RETRIES = 5 ;Amount of retries when reading a sector
acsbf = $01 ;Buffer 1 command
trkbf = $08 ;Buffer 1 track
sctbf = $09 ;Buffer 1 sector
iddrv0 = $12 ;Disk drive ID
id = $16 ;Disk ID
datbf = $14 ;Temp variable
buf = $0400 ;Sector data buffer
drvprog: ;Address in C64's memory
rorg $0500 ;Address in diskdrive's memory
Code execution starts here. As the C64->drive transfer of the filename is
asynchronous, interrupts don't matter. Interrupts are enabled to allow the
disk motor to eventually stop after loading a file.

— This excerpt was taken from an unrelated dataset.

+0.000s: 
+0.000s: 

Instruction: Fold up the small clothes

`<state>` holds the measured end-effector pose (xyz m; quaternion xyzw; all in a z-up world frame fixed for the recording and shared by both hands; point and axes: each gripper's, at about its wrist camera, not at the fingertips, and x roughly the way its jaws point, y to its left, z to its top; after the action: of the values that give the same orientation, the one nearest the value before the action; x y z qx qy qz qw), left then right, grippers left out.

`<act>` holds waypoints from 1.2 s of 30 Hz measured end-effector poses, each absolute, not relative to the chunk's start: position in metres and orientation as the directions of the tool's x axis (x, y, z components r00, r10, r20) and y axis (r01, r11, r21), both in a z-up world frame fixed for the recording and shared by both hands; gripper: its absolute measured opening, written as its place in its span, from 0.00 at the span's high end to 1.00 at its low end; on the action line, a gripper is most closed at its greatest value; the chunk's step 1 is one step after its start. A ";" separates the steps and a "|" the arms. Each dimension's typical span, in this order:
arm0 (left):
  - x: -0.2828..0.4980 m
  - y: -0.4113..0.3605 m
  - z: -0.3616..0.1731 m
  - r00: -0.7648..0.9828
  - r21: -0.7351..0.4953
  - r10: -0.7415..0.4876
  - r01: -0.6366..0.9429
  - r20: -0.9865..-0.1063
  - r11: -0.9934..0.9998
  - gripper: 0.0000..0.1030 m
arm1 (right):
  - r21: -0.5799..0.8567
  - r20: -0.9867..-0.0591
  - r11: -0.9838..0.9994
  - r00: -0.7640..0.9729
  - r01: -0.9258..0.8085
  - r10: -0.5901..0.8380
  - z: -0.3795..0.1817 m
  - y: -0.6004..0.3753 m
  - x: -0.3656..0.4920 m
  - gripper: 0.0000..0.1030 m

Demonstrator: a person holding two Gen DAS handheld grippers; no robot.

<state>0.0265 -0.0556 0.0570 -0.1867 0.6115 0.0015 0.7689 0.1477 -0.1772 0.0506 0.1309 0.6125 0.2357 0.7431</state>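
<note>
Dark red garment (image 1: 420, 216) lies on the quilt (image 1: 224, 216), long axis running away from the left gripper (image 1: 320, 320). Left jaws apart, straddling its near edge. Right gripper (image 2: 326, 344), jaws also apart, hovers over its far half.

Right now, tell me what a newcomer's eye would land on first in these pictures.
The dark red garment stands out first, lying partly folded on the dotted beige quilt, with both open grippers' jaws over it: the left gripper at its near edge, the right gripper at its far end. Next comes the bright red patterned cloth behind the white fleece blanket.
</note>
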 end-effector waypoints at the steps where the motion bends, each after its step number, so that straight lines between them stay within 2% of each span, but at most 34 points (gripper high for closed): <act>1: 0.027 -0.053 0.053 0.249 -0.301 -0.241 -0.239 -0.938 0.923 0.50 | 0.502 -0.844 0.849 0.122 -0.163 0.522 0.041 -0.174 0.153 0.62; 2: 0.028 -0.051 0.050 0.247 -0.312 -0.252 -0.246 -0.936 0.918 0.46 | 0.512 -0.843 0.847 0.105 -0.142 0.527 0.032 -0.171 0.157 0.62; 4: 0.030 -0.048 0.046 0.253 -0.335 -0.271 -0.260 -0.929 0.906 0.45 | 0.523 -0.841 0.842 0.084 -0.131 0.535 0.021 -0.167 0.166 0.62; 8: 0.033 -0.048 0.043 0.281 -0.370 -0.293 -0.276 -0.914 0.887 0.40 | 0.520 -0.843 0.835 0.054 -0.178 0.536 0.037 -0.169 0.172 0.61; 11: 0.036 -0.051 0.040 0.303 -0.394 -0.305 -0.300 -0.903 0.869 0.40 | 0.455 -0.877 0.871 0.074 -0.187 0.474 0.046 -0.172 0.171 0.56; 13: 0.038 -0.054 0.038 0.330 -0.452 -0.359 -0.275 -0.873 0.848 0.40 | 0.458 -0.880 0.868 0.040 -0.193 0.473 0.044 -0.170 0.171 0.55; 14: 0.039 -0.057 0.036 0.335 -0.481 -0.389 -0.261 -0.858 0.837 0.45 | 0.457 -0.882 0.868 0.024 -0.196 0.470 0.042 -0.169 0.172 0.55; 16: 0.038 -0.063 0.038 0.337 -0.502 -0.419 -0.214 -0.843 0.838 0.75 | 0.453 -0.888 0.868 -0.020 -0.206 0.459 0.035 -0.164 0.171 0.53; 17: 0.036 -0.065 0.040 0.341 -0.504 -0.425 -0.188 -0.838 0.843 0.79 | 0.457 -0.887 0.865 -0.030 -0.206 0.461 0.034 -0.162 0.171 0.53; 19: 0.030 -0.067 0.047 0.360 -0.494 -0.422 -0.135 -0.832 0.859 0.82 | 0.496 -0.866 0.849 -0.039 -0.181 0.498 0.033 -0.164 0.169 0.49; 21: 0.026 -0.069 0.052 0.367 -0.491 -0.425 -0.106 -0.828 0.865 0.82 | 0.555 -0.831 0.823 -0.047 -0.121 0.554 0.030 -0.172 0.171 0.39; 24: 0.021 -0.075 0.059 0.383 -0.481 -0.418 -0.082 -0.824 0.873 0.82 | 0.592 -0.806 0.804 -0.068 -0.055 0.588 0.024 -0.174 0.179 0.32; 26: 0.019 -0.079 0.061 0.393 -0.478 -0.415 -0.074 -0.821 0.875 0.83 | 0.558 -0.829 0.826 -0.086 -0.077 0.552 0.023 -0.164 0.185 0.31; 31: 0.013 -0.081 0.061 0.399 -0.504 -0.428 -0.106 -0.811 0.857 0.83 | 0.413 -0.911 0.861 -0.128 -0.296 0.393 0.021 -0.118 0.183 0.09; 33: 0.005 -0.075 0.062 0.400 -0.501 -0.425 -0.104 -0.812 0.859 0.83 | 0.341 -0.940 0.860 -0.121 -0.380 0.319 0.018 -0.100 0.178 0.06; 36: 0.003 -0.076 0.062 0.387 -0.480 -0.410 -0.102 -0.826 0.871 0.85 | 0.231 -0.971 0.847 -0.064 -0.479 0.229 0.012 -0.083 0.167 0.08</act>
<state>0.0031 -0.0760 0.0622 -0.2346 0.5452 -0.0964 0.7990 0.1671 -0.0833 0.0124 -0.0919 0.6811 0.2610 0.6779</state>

drive: cli ;Enable interrupts while waiting the first byte
jsr getbyte ;(to allow motor to stop)
sta namecmp2+1
After the 1st byte we forbid interrupts. That is because after receiving the
second byte of the filename is done, the rest of the communication becomes
timing-critical for the disk drive, and any unknown interruptions aren't
allowed.
sei ;Disable while waiting second byte
jsr getbyte
sta namecmp1+1
lda #$08 ;Set CLK=low to tell C64 there's no data to
sta $1800 ;be read yet
Next we read sector 1 from track 18 (the disk directory)
ldx #18
ldy #1 ;Read disk directory
dirloop: stx trkbf
sty sctbf
jsr readsect ;Read sector
bcc error ;If failed, return error code
ldy #$02
Then we go through all filename entries on the first directory block. The file
type must match that of a .PRG file and the two first letters of the filename
are compared. If these are satisfied, we consider the file to be found...

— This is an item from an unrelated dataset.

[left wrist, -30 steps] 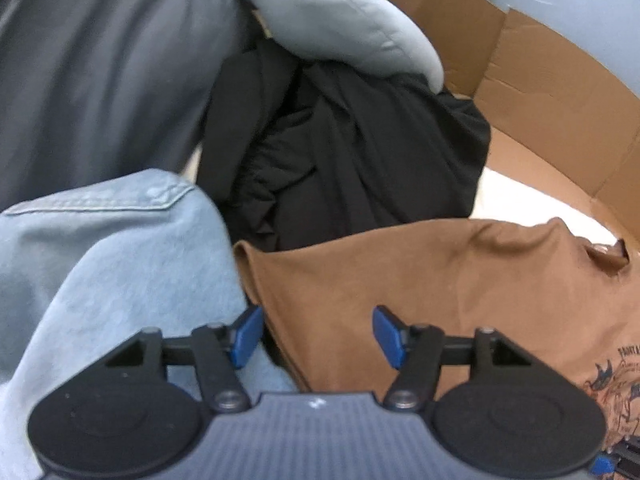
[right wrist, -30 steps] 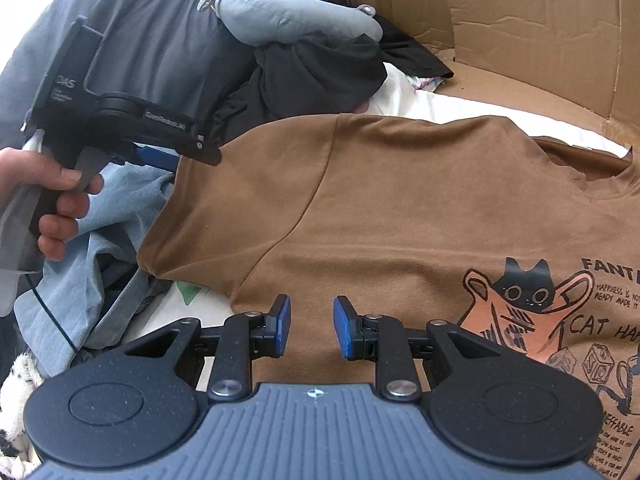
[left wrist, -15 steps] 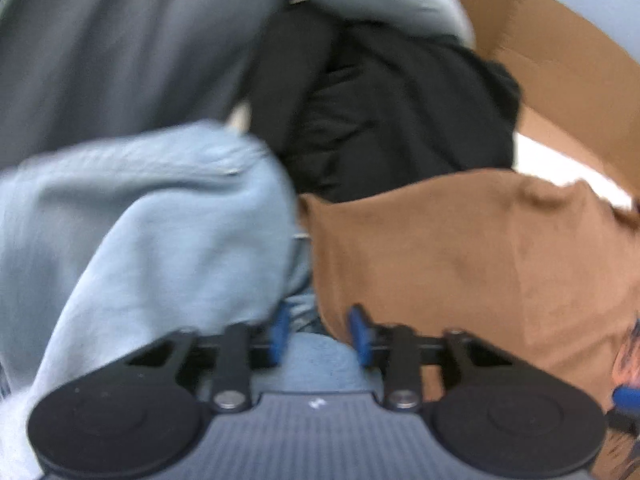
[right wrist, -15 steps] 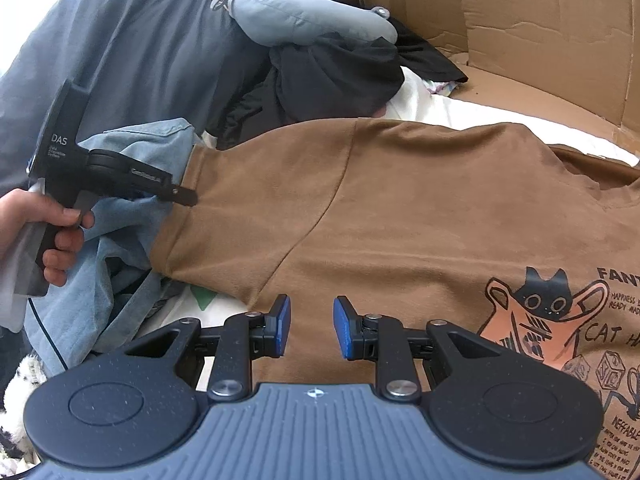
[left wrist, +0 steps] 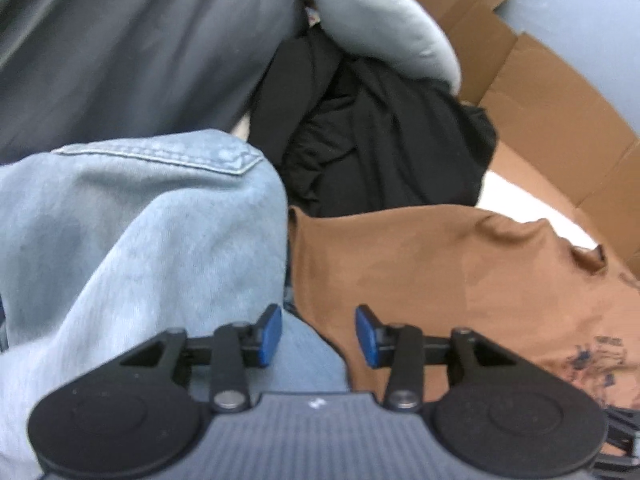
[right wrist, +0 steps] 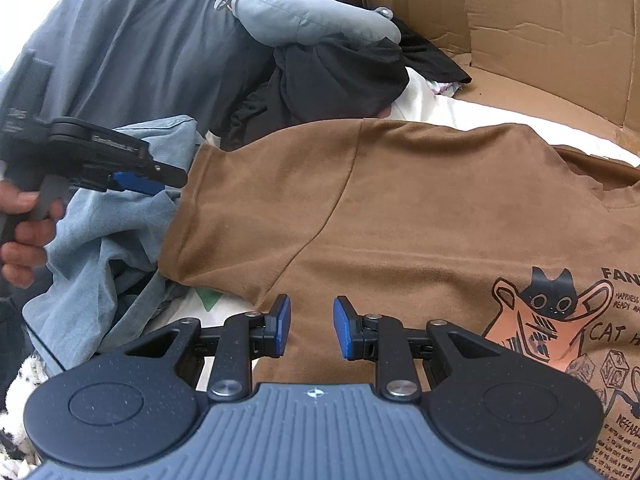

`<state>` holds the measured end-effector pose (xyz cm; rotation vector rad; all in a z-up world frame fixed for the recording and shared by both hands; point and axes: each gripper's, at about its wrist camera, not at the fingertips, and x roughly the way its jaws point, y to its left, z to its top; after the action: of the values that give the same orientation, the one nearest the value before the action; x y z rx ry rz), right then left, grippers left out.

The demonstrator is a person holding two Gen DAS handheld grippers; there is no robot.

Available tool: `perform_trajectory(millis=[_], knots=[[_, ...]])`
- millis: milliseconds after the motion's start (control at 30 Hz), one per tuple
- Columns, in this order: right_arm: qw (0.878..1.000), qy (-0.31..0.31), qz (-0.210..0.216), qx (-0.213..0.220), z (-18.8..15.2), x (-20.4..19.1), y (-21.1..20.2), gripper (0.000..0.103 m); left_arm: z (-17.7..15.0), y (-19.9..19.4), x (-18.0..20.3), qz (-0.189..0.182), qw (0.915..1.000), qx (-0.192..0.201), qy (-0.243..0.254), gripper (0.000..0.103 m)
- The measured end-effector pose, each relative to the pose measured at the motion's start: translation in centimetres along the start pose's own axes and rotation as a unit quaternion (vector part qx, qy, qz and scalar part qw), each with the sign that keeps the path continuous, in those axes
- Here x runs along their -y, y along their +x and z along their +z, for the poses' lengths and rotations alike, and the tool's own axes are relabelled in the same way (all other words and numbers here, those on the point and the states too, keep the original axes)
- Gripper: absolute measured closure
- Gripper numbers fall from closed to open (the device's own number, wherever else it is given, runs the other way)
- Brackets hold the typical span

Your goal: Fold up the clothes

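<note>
Brown T-shirt [right wrist: 420, 208] lies spread flat, print side up, on a white sheet [right wrist: 460, 110] inside a ring of cardboard walls [right wrist: 540, 28]. Cat graphic [right wrist: 548, 308] and lettering show at the lower right. No fold visible in the shirt: sleeve [right wrist: 256, 200] stretched out to the left, neckline [right wrist: 592, 168] at far right, body smooth with only light wrinkles. Judged: spreading is done, folding has not started.

Left gripper [left wrist: 318, 334]: fingers parted to a moderate gap, nothing between the blue pads [left wrist: 269, 334]. It hovers at the sleeve cuff, right where brown cloth meets a light blue denim garment [left wrist: 132, 248]. From the right wrist view this gripper [right wrist: 140, 178] sits just beside the cuff edge; contact cannot be confirmed.

Right gripper [right wrist: 308, 332]: fingers apart by a smaller gap, empty, poised above the shirt near the underarm, pads [right wrist: 282, 330] over brown fabric. No grasp.

Other laundry is unfolded: the denim piece crumpled left of the sleeve, a black garment [right wrist: 332, 80] bunched behind the shirt, a grey pillow [right wrist: 304, 16] resting on it, a dark grey cloth [right wrist: 132, 48] at far left.

Remaining, by my reading: take the sleeve, fold it inward, fold the body, then the waiting pile. Early stage of the job.
</note>
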<state>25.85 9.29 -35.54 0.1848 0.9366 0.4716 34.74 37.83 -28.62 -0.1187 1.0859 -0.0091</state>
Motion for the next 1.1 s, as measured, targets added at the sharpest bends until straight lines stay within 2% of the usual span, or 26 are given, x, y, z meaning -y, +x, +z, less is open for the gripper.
perform_trajectory(millis=[100,167,300,433,467,500,567,833,1033,1100], knots=[[1.000,-0.001,0.002,0.000,0.1,-0.3,0.1,0.072,-0.6,-0.9,1.0,-0.021,0.9997,0.010,0.009,0.068],[1.000,-0.002,0.003,0.000,0.1,-0.6,0.2,0.072,-0.9,-1.0,1.9,-0.045,0.9987,0.012,0.019,0.078],[1.000,-0.004,0.002,-0.002,0.0,-0.8,0.2,0.072,-1.8,0.5,3.2,-0.069,0.9970,-0.014,0.032,0.082],[1.000,-0.006,-0.006,-0.001,0.0,-0.6,0.1,0.072,-2.3,1.9,2.7,-0.023,0.9988,-0.019,0.040,0.086],[1.000,-0.005,-0.008,-0.001,0.0,-0.5,0.1,0.073,-2.4,2.0,2.0,-0.018,0.9992,-0.019,0.031,0.095],[1.000,-0.004,-0.010,-0.002,-0.1,-0.3,0.2,0.072,-2.5,2.0,1.3,-0.011,0.9994,-0.019,0.026,0.100],[1.000,0.002,-0.014,-0.004,-0.2,0.2,0.3,0.072,-2.7,2.1,0.2,0.004,0.9995,-0.021,0.023,0.100],[1.000,0.006,-0.025,-0.019,-0.3,0.9,1.2,0.072,-2.9,2.8,-1.7,0.014,0.9996,-0.020,0.016,0.100],[0.999,0.004,-0.035,-0.031,-0.9,1.3,2.2,0.072,-3.2,1.8,-0.3,0.032,0.9988,-0.009,0.037,0.100],[0.999,0.005,-0.031,-0.033,-1.0,1.2,2.5,0.072,-3.5,0.9,0.6,0.031,0.9986,-0.002,0.044,0.097]])
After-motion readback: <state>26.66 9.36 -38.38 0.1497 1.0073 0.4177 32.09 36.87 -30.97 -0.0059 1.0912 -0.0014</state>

nextfile: lda buf,y ;File type must be PRG
and #$83
cmp #$82
bne notfound
lda buf+3,y ;Check first letter
namecmp1: cmp #$00
bne notfound
lda buf+4,y ;Check second letter
namecmp2: cmp #$00
beq found
If not, move on to next filename entry on the directory block (each is 32
bytes).
notfound: tya
clc
adc #$20
tay
bcc nextfile
After all names done, we read the next directory block, or give an error if
that was the last directory block and file still not found.

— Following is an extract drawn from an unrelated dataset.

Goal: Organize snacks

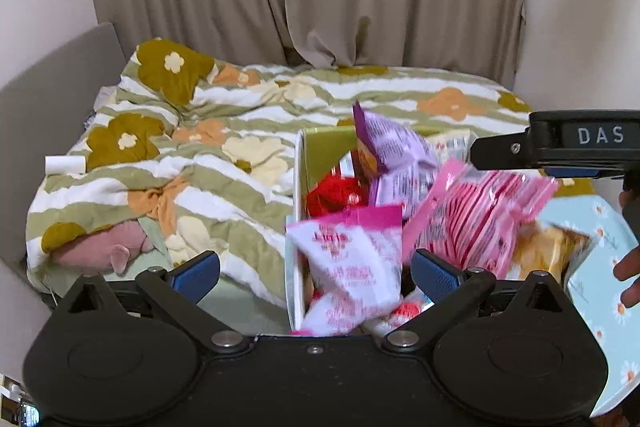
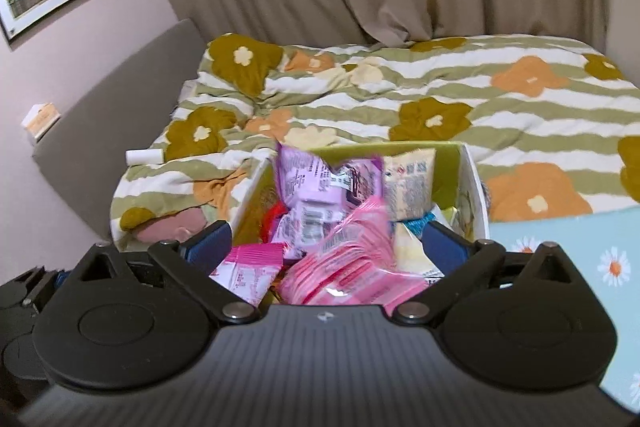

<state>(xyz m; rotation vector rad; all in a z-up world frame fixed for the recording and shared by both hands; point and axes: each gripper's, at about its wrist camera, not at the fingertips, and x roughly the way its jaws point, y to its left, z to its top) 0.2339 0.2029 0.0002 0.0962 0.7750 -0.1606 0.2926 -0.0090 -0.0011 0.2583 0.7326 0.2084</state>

ldy buf+1 ;Go to next directory block, go on until no
ldx buf ;more directory blocks
bne dirloop
error: lda #$01 ;Send $01 - error in loading file
loadend: jsr sendbyte
After the last byte has been sent, wait for CLK to become high to see that
the C64 has read the last databit. After that, also the DATA line can be
set high and we may start again from the beginning (waiting for the filename.)
lda $1800 ;Set CLK=High
and #$f7
sta $1800
lda #$04
loadend_wait: bit $1800 ;Wait for CLK=High
bne loadend_wait
ldy #$00 ;Set DATA=High
sty $1800
jmp drive ;Go back to wait for the filename
The file has been found. Get its starting track and sector (the same code is
reused for getting the next track§or link)
found: iny
nextsect: lda buf,y ;File found, get starting track & sector
sta trkbf
beq loadend ;If at file's end, send byte $00
lda buf+1,y
sta sctbf
jsr readsect ;Read the data sector
bcc error
If this isn't the last block of a file (link to next track nonzero), we will
send the full 254 data bytes. Otherwise, the sector link byte contains the
amount of bytes in the last block+1.
ldy #$ff ;Amount of bytes to send - assume $ff
lda buf
bne sendblk
ldy buf+1 ;Possibly less if it's the last block
sendblk: tya
Here we loop to send all bytes of the block in reverse order.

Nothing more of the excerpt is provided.